EXERCISE AIM
Print the whole listing below exactly, skipping every picture.

INPUT DATA

********

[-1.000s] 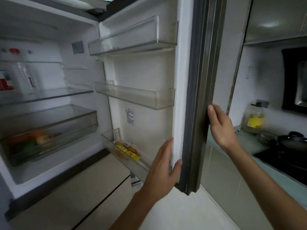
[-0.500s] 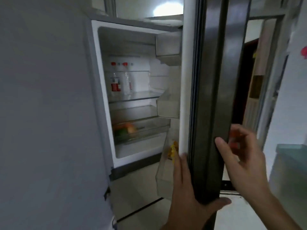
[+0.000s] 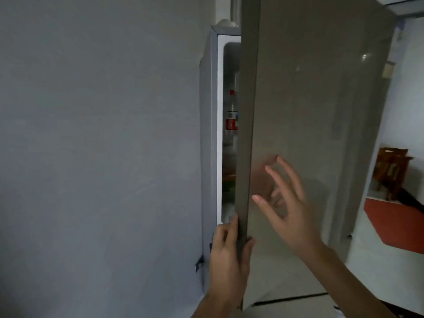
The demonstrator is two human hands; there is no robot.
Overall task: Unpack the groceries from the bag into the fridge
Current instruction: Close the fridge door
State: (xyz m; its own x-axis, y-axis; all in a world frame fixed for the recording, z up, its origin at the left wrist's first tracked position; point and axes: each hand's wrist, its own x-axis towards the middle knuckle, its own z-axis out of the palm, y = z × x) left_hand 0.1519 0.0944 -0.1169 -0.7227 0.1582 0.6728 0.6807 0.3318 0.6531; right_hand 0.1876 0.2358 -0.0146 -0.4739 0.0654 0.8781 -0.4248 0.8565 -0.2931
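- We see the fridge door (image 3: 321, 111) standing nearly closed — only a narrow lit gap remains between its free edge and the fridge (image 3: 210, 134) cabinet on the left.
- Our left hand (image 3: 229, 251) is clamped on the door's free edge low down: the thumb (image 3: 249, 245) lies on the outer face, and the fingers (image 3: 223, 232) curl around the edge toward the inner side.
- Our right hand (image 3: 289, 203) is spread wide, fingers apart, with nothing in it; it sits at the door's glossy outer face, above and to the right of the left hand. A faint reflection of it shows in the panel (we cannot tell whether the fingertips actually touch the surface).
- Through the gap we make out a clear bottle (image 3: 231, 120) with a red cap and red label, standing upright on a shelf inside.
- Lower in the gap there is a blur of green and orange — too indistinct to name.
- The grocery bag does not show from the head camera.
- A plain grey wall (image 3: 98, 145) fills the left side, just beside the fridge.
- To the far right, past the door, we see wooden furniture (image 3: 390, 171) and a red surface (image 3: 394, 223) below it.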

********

ANSWER AREA
[-1.000s] 
[-0.500s] 
[+0.000s] 
The demonstrator is two human hands; there is no robot.
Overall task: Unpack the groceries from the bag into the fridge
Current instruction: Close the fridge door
State: (xyz m; its own x-axis, y-axis; all in a world frame fixed for the recording, z up, its origin at the left wrist's first tracked position; point and axes: each hand's wrist, its own x-axis towards the middle knuckle, its own z-axis out of the palm, y = z × x) left_hand 0.1519 0.0944 -0.1169 -0.7227 0.1582 0.6728 0.6807 0.3318 0.6531; right_hand 0.1876 0.2358 -0.0146 -0.4739 0.0654 0.8781 -0.4248 0.8565 -0.2931
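- We see the fridge door (image 3: 321, 111) standing nearly closed — only a narrow lit gap remains between its free edge and the fridge (image 3: 210, 134) cabinet on the left.
- Our left hand (image 3: 229, 251) is clamped on the door's free edge low down: the thumb (image 3: 249, 245) lies on the outer face, and the fingers (image 3: 223, 232) curl around the edge toward the inner side.
- Our right hand (image 3: 289, 203) is spread wide, fingers apart, with nothing in it; it sits at the door's glossy outer face, above and to the right of the left hand. A faint reflection of it shows in the panel (we cannot tell whether the fingertips actually touch the surface).
- Through the gap we make out a clear bottle (image 3: 231, 120) with a red cap and red label, standing upright on a shelf inside.
- Lower in the gap there is a blur of green and orange — too indistinct to name.
- The grocery bag does not show from the head camera.
- A plain grey wall (image 3: 98, 145) fills the left side, just beside the fridge.
- To the far right, past the door, we see wooden furniture (image 3: 390, 171) and a red surface (image 3: 394, 223) below it.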

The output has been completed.